Course Description

Dive into the fascinating world of quantum mechanics with this comprehensive 9-week course offered by StanfordOnline. Designed for students and professionals with a background in physical science or engineering, this course provides a substantial introduction to quantum mechanics and its practical applications.
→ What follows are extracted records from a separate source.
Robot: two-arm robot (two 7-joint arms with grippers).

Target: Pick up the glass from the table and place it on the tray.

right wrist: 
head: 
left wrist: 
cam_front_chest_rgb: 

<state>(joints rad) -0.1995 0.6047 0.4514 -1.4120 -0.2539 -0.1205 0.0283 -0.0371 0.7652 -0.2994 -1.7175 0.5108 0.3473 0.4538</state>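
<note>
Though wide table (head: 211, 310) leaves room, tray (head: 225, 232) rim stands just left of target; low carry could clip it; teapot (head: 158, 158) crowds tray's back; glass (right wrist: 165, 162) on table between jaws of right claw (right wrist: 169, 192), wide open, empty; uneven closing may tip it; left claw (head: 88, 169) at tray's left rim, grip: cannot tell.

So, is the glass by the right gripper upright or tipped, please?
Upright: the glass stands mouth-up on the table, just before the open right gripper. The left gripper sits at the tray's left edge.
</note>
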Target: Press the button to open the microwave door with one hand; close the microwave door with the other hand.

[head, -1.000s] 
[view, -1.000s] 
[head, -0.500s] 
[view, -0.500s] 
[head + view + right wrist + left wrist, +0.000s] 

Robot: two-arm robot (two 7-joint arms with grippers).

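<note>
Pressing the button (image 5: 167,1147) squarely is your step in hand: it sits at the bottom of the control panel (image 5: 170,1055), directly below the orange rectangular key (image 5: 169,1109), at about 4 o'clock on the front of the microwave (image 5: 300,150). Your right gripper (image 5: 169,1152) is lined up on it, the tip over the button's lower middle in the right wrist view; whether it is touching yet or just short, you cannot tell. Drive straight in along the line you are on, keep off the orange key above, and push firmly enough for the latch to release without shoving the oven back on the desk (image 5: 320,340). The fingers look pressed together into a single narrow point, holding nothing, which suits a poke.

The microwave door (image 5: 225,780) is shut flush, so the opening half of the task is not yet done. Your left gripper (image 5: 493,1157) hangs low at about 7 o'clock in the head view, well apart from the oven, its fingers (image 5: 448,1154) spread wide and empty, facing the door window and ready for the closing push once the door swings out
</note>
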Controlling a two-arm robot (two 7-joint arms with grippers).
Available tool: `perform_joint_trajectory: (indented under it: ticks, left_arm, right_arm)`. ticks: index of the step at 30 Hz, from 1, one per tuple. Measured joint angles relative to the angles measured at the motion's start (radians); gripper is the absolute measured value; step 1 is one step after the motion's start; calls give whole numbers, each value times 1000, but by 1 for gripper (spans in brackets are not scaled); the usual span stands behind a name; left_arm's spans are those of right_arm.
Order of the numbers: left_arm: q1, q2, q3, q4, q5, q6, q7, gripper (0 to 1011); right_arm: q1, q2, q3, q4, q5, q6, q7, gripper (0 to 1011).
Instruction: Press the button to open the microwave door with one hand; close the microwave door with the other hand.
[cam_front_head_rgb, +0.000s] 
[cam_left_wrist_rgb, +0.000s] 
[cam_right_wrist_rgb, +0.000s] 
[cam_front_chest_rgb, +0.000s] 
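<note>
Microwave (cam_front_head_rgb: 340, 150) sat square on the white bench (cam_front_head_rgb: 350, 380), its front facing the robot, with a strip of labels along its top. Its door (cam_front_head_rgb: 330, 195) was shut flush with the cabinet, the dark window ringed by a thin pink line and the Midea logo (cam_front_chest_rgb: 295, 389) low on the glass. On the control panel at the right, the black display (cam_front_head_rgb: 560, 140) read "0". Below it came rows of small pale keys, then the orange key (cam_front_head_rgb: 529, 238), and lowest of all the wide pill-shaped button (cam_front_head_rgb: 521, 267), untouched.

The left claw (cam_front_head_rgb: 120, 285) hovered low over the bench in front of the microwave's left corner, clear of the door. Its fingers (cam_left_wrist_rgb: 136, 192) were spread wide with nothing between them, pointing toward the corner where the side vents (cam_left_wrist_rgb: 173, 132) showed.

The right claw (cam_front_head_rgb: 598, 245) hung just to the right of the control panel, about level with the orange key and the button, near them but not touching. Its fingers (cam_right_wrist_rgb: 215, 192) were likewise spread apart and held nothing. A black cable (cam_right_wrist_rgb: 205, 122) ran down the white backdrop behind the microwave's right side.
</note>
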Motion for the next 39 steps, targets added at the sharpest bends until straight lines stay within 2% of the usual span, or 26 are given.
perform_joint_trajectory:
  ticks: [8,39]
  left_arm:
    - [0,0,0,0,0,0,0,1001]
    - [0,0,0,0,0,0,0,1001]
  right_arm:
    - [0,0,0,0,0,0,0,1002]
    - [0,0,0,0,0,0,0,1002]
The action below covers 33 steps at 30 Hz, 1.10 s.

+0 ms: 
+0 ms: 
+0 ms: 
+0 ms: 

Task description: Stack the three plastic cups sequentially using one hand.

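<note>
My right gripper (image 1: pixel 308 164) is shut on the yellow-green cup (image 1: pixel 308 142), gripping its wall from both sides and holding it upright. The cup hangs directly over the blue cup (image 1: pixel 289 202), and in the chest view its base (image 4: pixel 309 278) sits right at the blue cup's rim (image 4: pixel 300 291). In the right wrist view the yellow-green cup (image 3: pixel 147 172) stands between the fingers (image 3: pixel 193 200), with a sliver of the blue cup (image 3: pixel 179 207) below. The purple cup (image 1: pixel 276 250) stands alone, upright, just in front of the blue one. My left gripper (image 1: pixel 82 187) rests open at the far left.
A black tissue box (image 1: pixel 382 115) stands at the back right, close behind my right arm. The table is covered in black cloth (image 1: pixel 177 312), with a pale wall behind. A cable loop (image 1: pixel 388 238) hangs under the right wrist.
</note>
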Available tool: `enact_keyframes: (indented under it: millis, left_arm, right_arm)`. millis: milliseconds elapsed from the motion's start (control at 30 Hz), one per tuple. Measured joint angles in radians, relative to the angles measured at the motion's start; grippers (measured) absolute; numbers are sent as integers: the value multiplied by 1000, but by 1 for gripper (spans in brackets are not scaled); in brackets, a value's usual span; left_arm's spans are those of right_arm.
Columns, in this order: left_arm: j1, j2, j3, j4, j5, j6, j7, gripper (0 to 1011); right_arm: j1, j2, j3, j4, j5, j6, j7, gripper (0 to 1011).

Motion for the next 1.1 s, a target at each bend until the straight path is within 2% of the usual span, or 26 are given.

As quantum mechanics becomes increasingly relevant in fields such as materials science, nanotechnology, electronic devices, and photonics, this course aims to bridge the gap between theoretical concepts and real-world applications.

What Students Will Learn

• A conceptual understanding of quantum mechanics
• Key physics concepts essential for quantum mechanics
• Fundamental ideas in using quantum mechanical waves
• Mathematics of quantum mechanical waves
• Quantum mechanics of systems that change in time
• Measurements in quantum mechanics
• The uncertainty principle
• The hydrogen atom
• How to solve real problems using quantum mechanics

Prerequisites

This introductory-level course requires a reasonable college-level understanding of physical science or engineering. Specific prerequisites include:

• Basic algebra and trigonometry
• Functions, vectors, and matrices
• Complex numbers
• Ordinary differential and integral calculus
• Ordinary and partial differential equations
• Elementary classical mechanics (Newton's Laws)
• Basic ideas in electricity and magnetism

Course Content

• Introduction to quantum mechanics and its importance in the everyday world
• Schroedinger's wave equation and key ideas in using quantum mechanical waves
• Eigenvalues, eigenfunctions, and the "particle in a box" concept
• Time variation by superposition of wave functions
• The harmonic oscillator and movement in quantum mechanics
• Operators in quantum mechanics and the quantum-mechanical Hamiltonian
• Measurement and its paradoxes, including the Stern-Gerlach experiment
• Angular momentum in quantum mechanics and atomic orbitals
• Quantum mechanics with more than one particle
• Solving for the hydrogen atom
• Approximation methods in quantum mechanics

Who This Course Is For

• Physics students looking to deepen their understanding of quantum mechanics
• Engineering students interested in quantum applications in their field
• Technical professionals seeking to expand their knowledge in quantum mechanics
• Anyone with a strong background in physical science or engineering wanting to explore quantum mechanics

Real-World Applications

The skills acquired in this quantum mechanics course have numerous real-world applications, including:

• Developing new materials with specific properties for various industries
• Designing and optimizing electronic devices and semiconductors
• Advancing nanotechnology and nanoscale engineering
• Improving photonics and optoelectronic devices
• Contributing to quantum computing and quantum information processing
• Enhancing medical imaging and diagnostic techniques
• Developing more efficient energy storage and conversion technologies
• Advancing drug discovery and computational chemistry

Syllabus

1. Introduction to quantum mechanics
2. Schroedinger's wave equation
3. Getting "quantum" behavior
4. Quantum mechanics of systems that change in time
5. Measurement in quantum mechanics
6. Writing down quantum mechanics simply
7. The hydrogen atom
8. How to solve real problems

This comprehensive quantum mechanics course offers a unique opportunity to gain a solid foundation in quantum mechanics concepts, mathematics, and applications. By focusing on both theoretical understanding and practical problem-solving, students will be well-equipped to apply quantum mechanics principles in various fields of science and engineering, contributing to groundbreaking innovations and technological advancements.